• **Description of the task**
Filter the lines below, keeping each one that holds "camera".

• **Information supplied**
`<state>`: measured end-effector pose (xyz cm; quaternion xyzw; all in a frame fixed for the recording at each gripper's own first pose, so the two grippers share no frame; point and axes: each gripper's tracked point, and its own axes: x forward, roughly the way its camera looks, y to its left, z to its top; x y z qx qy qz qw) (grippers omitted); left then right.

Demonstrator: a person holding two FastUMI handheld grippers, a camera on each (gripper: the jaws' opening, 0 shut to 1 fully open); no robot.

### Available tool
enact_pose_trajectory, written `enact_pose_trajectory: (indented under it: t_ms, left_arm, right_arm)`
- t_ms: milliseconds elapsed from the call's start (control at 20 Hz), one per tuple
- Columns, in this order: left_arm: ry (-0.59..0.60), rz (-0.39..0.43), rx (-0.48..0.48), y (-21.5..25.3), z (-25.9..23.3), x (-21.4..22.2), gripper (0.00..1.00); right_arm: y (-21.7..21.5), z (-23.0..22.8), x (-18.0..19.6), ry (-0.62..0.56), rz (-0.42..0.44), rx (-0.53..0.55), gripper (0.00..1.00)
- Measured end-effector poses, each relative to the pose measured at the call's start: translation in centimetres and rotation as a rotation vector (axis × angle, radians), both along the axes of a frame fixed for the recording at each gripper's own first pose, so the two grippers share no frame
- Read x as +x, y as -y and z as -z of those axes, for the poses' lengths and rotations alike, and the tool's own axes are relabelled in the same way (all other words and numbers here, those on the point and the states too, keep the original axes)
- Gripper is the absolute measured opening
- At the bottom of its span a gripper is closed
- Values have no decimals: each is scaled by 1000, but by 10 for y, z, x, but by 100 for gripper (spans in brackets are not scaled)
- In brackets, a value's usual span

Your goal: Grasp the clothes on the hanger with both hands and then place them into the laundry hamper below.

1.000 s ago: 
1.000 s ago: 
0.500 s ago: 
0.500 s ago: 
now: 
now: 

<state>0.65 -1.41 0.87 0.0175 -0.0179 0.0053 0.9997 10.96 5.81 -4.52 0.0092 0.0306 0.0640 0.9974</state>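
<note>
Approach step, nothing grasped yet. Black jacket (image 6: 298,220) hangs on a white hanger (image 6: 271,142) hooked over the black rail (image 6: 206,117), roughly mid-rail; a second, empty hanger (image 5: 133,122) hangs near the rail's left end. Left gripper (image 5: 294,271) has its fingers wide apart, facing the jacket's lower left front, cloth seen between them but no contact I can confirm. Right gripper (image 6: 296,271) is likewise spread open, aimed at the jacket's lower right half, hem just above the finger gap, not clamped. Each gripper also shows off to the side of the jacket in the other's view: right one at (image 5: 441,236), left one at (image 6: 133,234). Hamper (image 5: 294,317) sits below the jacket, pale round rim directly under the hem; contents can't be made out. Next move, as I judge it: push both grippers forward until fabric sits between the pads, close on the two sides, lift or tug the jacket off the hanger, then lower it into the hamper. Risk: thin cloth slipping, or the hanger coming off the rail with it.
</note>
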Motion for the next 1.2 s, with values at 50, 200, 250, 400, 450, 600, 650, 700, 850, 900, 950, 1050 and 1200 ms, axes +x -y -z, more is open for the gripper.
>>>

• **Output below**
`<state>`: measured end-effector pose (xyz cm; quaternion xyzw; all in a frame fixed for the recording at each gripper's own first pose, so the two grippers share no frame; point and axes: each gripper's tracked point, and its own axes: x forward, roughly the way its camera looks, y to its left, z to its top; x y z qx qy qz qw) (grippers omitted); left then right.
Demonstrator: a person holding two FastUMI handheld grippers, a camera on each (gripper: the jaws' opening, 0 shut to 1 fully open); no robot.

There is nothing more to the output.